§ **What is required**
Return only the lines from the start of the records through the line that contains "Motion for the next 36", inclusive; leave out all pictures.

Items from a data source

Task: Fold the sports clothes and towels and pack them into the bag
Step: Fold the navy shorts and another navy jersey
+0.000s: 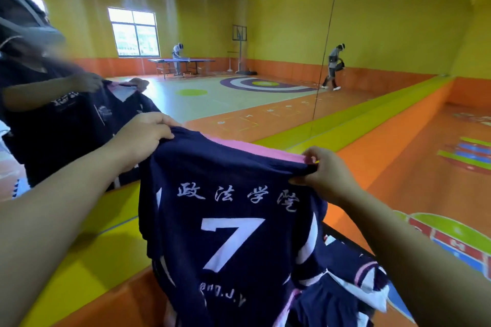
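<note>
Up close, the left hand [143,135] and the right hand [324,172] each pinch one shoulder of the dark blue shirt [231,233], likely to pull it flat for folding. It hangs long-ways up and down in the air, neck on top, white 7 facing the camera. More clothes [345,281] lie just below, on the right.

The jersey [228,220] is matt navy cloth, seemingly knit; the floor [398,172] looks glossy.
</note>
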A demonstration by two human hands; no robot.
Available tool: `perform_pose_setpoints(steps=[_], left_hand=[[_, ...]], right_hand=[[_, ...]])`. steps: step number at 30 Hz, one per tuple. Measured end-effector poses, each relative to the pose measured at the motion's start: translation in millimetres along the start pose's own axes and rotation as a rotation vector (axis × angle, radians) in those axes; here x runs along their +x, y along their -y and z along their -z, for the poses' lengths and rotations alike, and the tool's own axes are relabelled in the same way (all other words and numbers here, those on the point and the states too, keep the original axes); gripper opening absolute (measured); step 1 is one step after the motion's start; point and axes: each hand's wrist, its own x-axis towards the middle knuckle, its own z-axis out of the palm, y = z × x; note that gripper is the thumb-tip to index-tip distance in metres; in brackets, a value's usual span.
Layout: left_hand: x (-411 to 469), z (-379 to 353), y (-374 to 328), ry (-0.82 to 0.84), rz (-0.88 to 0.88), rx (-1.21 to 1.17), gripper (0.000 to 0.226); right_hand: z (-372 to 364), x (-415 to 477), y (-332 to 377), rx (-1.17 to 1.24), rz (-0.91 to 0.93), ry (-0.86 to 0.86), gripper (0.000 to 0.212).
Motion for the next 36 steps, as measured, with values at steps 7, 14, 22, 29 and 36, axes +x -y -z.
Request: perform_pose_setpoints(steps=[7, 14, 22, 29, 36], left_hand=[[-4.2, -18.7, -1.7, 0.091, -0.098, 0.459, 0.024], [10.6, -37.4, -11.0, -0.011, -0.233, 0.269, 0.018], [30.9, -61.0, -18.9, -0.075, -0.21, 0.143, 0.015], [41.7, -73.2, -39.9, 0.016, -0.203, 0.205, 0.04], [51.6, -91.9, -59.5, 0.065, -0.217, 0.41, 0.04]], right_hand=[[30.4, 6.8, 6.2, -0.384, -0.123, 0.094, 0.04], [59.8, -1.9, -14.6, -0.237, -0.161, 0.148, 0.033], [86.1, -6.0, -13.8, 0.46, -0.162, -0.05, 0.013], [116.6, 2.9, -25.1, 0.192, -0.107, -0.14, 0.025], [143.3, 14.8, -42.1, 0.08, -0.154, 0.032, 0.03]])
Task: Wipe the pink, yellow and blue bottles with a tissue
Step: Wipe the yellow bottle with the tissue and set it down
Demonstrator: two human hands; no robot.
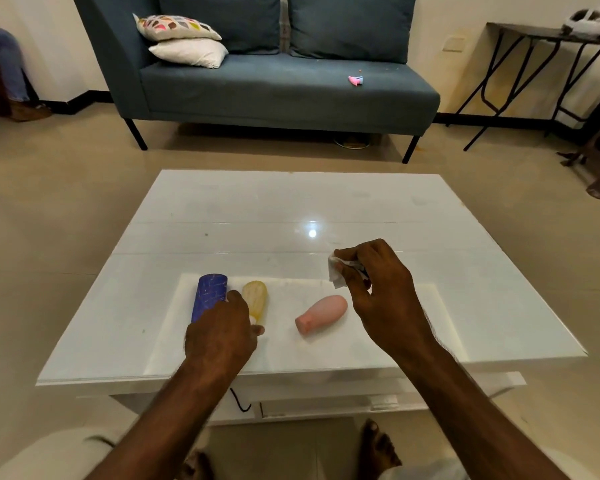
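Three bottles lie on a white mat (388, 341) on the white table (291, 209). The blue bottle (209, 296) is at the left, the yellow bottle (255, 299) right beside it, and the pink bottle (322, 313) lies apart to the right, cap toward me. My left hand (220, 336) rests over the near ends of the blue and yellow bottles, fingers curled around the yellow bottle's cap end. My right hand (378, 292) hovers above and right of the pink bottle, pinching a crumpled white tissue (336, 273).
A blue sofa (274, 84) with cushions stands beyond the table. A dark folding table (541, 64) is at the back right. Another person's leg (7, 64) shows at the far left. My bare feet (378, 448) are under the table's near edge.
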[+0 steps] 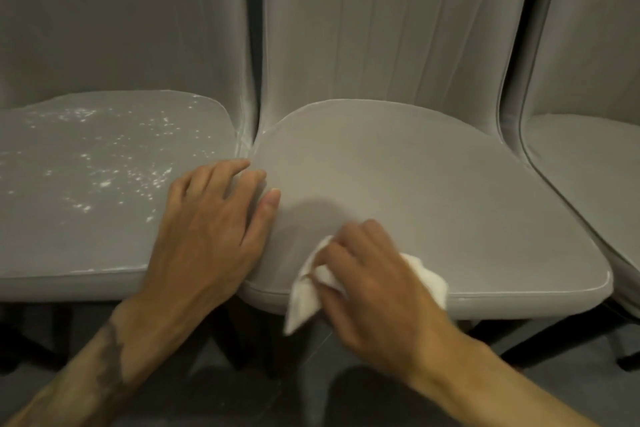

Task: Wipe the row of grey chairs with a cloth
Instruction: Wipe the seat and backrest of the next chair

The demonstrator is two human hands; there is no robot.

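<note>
1. Head view: three grey chairs are seen side by side. The middle chair [433, 191] is centred, the left chair [86, 218] touches it, and the right chair [588, 177] is cut off by the frame edge.
2. The white cloth [304, 302] is found bunched on the front part of the middle chair's seat, and one corner hangs down over the front edge.
3. The cloth is gripped by the right hand [374, 274]. Its fingers are curled over the fabric and pressed down onto the seat.
4. The left hand [214, 225] is laid flat with its fingers spread wide and nearly straight, and nothing is held. It is placed across the line where the left chair's seat meets the middle chair's seat.
5. White specks [104, 180] are scattered across the left chair's seat, while an even grey surface is shown on the middle seat.
6. Dark chair legs [519, 347] and a dark floor [311, 385] are seen below the seats.
</note>
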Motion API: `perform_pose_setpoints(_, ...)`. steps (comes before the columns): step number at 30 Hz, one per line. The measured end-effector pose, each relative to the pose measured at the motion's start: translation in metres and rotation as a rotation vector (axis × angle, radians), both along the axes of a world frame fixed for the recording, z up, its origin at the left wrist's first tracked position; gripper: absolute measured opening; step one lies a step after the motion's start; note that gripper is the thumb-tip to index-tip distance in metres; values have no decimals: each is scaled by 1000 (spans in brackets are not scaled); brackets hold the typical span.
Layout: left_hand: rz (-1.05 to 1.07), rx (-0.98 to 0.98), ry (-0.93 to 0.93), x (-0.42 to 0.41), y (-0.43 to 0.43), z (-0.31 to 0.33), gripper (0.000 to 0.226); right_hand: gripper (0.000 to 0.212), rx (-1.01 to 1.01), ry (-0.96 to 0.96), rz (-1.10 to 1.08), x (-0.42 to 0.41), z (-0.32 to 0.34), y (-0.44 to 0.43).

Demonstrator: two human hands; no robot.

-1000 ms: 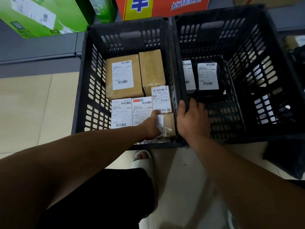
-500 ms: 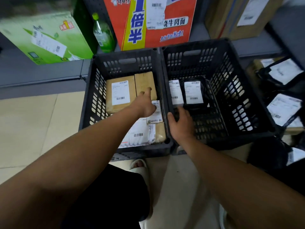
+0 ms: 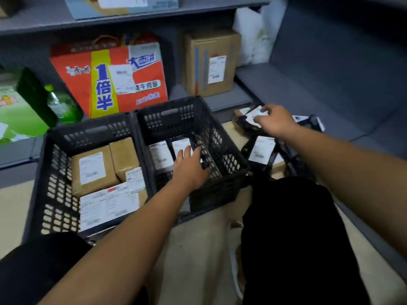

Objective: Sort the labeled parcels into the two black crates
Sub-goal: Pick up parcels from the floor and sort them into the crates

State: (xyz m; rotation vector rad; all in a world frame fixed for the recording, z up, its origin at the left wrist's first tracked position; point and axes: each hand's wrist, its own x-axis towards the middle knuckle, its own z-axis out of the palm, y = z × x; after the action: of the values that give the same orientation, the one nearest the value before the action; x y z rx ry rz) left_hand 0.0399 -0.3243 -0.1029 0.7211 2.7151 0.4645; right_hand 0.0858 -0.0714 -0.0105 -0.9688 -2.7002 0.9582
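I see a beige tiled floor (image 3: 198, 249) with two black crates side by side on it, the left crate (image 3: 41, 172) and the right crate (image 3: 222, 148), both pushed up to the front edge of a low grey shelf (image 3: 242, 97). Just right of the right crate, a loose heap of black labelled parcels (image 3: 261, 149) lies on the floor. On the low shelf, from its left end, stand a green carton (image 3: 17, 113), a green bottle (image 3: 61, 104), an orange-red noodle carton (image 3: 110, 80), a labelled brown cardboard box (image 3: 211, 62) and a white bag (image 3: 253, 36). An upper shelf (image 3: 154, 17) holds a pale blue box (image 3: 83, 7).
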Motion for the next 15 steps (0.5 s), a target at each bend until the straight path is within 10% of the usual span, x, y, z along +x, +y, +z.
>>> perform_pose_setpoints(15,-316,-176,81,23,121,-70,89,62,-367,-285,-442,172,-220,86)
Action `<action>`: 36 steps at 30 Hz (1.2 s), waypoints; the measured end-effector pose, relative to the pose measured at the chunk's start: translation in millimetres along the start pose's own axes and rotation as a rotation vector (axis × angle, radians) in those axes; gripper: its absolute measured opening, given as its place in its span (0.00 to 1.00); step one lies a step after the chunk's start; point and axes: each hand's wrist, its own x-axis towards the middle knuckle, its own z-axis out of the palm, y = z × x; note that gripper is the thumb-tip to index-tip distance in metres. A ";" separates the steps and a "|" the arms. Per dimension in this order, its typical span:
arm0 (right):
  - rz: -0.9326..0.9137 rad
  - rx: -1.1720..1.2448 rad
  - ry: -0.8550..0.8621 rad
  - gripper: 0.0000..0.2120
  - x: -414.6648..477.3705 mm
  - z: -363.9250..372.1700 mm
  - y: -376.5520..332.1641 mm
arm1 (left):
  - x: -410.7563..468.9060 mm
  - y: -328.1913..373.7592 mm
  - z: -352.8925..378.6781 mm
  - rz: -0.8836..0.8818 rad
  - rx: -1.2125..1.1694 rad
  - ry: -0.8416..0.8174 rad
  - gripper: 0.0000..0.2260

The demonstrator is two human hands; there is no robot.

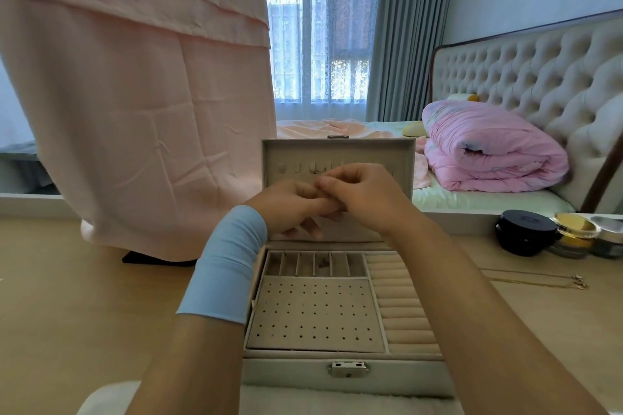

§ **Output for this task**
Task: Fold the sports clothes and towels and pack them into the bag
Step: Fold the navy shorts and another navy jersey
+0.000s: 
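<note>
Up close, the left hand [143,135] and the right hand [324,172] each pinch one shoulder of the dark blue shirt [231,233], likely to pull it flat for folding. It hangs long-ways up and down in the air, neck on top, white 7 facing the camera. More clothes [345,281] lie just below, on the right.

The jersey [228,220] is matt navy cloth, seemingly knit; the floor [398,172] looks glossy.
</note>
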A demonstration by two human hands; no robot.
Available tool: `perform_pose_setpoints(steps=[_], left_hand=[[_, ...]], right_hand=[[_, ...]])`. steps: step number at 30 Hz, one per tuple. Measured end-effector poses, each relative to the pose measured at the motion's start: translation in millimetres along the start pose's own axes and rotation as a rotation vector (axis × angle, radians) in those axes; here x runs along their +x, y along their -y and z along their -z, for the poses' lengths and rotations alike, and the tool's own axes are relabelled in the same way (all other words and numbers here, those on the point and the states too, keep the original axes); gripper opening absolute (measured); step 1 is one step after the motion's start; point and axes: each hand's wrist, its own x-axis towards the middle knuckle, its own z-axis out of the palm, y = z × x; note that gripper is the thumb-tip to index-tip distance in metres; in brackets, a value's usual span.
Layout: left_hand: x (-411 to 469), z (-379 to 353), y (-374 to 328), ry (-0.82 to 0.84), rz (-0.88 to 0.88), rx (-1.21 to 1.17), gripper (0.000 to 0.226); right_hand: z (-372 to 364), x (-415 to 477), y (-332 to 377), rx (-1.17 to 1.24), rz (-0.91 to 0.93), ry (-0.86 to 0.86), gripper (0.000 to 0.212).
Motion for the next 36 steps, as measured, with values at steps 7, 14, 22, 29 and 36, axes +x -y -z.

This answer has been written out in full.